WORK ITEM
The answer must consist of every line from the entries below that contains the word "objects".
*** PROVIDED DATA Section Begins ***
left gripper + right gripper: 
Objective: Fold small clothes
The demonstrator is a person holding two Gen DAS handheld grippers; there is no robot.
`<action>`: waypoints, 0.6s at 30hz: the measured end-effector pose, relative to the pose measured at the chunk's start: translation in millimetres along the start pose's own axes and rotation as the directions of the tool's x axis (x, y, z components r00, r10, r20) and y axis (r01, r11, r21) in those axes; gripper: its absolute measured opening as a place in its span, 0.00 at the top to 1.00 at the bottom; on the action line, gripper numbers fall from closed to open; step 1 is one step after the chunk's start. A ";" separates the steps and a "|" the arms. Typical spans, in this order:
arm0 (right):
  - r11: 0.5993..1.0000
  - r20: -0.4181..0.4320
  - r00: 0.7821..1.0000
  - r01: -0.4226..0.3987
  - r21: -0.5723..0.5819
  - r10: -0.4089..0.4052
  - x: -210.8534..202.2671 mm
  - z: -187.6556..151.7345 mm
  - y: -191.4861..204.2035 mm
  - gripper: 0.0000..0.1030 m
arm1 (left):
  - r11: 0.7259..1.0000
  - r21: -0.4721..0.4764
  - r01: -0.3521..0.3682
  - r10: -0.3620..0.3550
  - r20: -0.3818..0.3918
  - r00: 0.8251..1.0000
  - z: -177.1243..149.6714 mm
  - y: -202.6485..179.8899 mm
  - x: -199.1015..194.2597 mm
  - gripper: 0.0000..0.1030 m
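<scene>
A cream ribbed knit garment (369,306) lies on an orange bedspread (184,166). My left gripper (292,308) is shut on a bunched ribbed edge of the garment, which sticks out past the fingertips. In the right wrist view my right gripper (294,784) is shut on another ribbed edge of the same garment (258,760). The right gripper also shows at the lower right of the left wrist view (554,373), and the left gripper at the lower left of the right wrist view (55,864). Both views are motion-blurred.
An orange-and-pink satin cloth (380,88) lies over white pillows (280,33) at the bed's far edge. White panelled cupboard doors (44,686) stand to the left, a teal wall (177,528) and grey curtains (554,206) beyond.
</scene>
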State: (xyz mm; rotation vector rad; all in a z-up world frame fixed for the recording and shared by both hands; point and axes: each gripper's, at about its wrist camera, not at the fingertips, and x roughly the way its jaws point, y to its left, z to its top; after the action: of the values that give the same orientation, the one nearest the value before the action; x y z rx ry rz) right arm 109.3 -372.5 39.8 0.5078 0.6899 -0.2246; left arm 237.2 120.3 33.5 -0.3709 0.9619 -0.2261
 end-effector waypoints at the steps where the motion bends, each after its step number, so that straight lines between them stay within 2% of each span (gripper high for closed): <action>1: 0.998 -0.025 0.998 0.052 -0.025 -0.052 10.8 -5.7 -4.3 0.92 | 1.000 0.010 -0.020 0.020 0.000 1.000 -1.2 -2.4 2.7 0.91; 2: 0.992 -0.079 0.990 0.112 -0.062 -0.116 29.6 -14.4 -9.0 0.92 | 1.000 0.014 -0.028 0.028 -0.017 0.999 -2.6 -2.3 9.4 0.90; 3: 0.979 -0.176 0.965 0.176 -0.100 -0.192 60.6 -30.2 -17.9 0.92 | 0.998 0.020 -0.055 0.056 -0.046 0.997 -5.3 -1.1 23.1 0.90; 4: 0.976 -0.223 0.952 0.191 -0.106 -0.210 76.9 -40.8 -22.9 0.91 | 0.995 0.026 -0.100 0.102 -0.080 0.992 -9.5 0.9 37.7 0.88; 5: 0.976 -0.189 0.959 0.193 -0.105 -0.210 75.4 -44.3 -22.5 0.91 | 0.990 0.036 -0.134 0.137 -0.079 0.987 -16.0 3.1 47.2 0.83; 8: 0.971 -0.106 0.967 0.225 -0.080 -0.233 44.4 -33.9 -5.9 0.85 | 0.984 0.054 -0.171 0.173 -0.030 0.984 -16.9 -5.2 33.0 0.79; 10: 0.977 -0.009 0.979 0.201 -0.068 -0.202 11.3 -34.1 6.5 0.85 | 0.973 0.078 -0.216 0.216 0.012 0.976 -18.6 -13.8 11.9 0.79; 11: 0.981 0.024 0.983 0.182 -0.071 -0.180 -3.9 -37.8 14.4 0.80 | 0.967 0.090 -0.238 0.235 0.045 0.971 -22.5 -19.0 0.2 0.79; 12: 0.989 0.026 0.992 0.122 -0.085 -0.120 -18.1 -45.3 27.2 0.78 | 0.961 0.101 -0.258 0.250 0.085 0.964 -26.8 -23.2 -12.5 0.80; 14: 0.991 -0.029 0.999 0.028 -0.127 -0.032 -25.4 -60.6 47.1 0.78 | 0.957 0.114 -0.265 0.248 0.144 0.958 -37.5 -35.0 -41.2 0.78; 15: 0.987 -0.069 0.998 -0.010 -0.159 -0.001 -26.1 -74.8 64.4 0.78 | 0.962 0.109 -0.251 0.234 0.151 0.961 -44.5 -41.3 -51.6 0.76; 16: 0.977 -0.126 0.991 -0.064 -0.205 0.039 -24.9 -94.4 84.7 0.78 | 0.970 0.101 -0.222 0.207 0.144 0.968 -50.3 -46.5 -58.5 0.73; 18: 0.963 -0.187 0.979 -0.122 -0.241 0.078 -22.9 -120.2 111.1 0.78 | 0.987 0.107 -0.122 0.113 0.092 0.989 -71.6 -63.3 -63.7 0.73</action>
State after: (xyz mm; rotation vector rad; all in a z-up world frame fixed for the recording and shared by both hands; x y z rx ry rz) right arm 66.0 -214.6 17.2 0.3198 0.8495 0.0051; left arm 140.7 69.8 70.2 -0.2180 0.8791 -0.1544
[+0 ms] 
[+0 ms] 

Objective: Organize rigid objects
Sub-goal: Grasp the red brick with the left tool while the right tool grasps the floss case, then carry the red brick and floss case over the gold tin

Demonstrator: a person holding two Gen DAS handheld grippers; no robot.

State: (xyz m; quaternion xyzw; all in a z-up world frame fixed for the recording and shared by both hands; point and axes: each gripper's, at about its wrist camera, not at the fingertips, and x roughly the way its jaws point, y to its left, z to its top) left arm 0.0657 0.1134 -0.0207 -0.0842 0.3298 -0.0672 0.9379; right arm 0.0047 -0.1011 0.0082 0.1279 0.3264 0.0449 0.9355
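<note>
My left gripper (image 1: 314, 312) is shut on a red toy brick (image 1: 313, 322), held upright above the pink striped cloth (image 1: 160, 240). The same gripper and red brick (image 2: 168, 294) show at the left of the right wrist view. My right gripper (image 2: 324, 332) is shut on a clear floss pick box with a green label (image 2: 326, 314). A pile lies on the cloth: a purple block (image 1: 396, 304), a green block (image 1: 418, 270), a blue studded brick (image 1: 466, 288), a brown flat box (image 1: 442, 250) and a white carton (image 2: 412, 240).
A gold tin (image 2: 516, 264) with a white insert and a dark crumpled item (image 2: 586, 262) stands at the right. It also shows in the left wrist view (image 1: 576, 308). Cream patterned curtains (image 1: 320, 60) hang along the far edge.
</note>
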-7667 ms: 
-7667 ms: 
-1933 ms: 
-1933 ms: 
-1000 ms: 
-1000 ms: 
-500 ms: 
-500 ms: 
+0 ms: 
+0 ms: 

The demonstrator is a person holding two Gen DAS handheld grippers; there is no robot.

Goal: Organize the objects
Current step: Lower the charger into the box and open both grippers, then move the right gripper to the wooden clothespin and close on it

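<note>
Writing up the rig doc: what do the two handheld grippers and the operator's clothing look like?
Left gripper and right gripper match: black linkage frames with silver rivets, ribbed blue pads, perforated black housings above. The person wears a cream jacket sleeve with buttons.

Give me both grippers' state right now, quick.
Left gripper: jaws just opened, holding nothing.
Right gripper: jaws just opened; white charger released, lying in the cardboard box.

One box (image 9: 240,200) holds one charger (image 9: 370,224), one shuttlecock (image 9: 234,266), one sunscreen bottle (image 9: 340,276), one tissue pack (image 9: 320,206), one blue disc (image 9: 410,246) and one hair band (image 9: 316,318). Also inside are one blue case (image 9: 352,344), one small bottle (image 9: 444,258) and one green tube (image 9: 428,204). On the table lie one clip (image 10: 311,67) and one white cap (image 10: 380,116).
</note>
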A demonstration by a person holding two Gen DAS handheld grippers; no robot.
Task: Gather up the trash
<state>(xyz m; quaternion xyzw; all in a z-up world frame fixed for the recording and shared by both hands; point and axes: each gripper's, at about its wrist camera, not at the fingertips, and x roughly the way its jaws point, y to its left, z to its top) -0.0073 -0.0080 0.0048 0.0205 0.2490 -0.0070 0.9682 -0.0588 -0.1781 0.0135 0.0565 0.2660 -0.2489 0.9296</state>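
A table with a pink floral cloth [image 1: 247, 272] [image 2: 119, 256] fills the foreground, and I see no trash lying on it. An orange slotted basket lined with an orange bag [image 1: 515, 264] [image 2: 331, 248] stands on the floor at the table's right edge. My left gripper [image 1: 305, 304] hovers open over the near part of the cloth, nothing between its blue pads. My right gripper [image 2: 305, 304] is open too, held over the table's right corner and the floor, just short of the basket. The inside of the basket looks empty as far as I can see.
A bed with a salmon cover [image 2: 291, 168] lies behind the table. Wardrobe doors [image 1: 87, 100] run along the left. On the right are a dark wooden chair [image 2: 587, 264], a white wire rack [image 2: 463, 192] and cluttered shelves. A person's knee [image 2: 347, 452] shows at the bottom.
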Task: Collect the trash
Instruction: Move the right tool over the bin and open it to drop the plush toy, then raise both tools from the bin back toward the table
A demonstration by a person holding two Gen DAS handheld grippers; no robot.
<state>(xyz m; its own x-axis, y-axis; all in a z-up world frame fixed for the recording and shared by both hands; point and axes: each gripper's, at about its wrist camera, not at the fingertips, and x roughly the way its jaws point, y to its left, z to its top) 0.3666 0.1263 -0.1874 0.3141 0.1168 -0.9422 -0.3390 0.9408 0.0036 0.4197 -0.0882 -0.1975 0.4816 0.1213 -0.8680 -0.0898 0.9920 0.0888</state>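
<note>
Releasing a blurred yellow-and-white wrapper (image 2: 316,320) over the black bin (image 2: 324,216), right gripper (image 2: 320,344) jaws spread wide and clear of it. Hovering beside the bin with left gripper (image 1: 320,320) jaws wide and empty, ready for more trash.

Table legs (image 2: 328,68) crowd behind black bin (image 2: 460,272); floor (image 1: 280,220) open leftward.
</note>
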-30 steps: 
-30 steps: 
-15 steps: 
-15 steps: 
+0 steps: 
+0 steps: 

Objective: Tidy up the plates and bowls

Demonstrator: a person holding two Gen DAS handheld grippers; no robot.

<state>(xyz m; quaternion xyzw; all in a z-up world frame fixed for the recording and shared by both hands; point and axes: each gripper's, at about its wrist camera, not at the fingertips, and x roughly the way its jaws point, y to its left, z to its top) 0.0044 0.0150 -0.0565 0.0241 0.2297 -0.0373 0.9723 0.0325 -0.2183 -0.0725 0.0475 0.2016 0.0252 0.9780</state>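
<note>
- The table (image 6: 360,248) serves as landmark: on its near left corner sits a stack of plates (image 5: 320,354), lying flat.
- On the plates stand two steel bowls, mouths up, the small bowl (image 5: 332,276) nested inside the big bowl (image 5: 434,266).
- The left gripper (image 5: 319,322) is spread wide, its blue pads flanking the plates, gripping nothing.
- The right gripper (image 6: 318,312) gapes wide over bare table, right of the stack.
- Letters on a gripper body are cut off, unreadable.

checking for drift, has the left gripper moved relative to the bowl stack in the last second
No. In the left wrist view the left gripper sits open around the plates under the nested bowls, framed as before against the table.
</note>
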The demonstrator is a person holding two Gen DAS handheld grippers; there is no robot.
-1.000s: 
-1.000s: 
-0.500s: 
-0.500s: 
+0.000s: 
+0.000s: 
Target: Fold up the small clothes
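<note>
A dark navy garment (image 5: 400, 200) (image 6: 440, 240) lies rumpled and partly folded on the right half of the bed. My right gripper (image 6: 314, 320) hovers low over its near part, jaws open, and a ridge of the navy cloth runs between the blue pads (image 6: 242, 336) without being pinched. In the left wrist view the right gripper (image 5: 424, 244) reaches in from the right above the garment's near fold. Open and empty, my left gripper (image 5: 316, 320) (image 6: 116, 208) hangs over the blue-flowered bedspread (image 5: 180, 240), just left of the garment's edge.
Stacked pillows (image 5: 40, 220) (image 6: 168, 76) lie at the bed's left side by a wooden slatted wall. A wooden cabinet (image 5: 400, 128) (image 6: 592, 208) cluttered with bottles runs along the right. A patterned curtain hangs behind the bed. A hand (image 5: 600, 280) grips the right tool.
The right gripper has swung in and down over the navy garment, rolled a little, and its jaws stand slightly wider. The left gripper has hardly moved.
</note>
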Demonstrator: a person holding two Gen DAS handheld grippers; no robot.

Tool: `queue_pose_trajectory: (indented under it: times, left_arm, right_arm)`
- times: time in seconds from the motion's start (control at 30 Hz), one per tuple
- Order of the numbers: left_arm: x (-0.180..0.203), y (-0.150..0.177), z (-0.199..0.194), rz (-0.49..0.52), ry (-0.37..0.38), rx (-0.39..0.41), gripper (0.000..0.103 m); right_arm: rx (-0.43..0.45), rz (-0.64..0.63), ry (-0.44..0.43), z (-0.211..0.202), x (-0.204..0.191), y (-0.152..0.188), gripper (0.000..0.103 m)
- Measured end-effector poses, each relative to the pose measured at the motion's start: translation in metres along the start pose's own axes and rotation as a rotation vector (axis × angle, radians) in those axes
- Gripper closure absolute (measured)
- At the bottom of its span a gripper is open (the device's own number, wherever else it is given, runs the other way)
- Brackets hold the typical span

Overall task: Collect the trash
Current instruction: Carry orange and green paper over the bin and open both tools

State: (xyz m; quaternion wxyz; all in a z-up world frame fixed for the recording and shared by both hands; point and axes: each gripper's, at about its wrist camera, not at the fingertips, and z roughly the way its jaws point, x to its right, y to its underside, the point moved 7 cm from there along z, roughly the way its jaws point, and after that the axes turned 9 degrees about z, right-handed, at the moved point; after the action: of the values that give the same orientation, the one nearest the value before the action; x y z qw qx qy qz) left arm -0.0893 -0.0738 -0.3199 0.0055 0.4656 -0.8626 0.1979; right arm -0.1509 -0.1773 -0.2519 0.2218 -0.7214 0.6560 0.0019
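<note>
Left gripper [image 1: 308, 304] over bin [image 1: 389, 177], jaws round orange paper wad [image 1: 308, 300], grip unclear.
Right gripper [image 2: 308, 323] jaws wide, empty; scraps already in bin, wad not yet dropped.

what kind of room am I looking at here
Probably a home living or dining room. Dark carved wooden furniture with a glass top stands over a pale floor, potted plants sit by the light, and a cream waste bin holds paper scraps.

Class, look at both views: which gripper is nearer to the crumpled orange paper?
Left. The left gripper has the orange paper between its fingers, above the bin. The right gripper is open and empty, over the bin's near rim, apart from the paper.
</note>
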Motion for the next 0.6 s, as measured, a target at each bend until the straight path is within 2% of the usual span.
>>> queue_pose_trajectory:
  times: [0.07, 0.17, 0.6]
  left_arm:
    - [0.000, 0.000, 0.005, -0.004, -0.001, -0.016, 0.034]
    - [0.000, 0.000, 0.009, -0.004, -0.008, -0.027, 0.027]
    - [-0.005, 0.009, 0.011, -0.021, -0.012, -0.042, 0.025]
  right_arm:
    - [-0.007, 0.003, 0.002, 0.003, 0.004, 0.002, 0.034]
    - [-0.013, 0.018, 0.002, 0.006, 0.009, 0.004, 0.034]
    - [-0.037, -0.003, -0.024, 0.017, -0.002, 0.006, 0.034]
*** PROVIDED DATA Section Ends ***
RESPONSE
Objective: Organize rigid objects
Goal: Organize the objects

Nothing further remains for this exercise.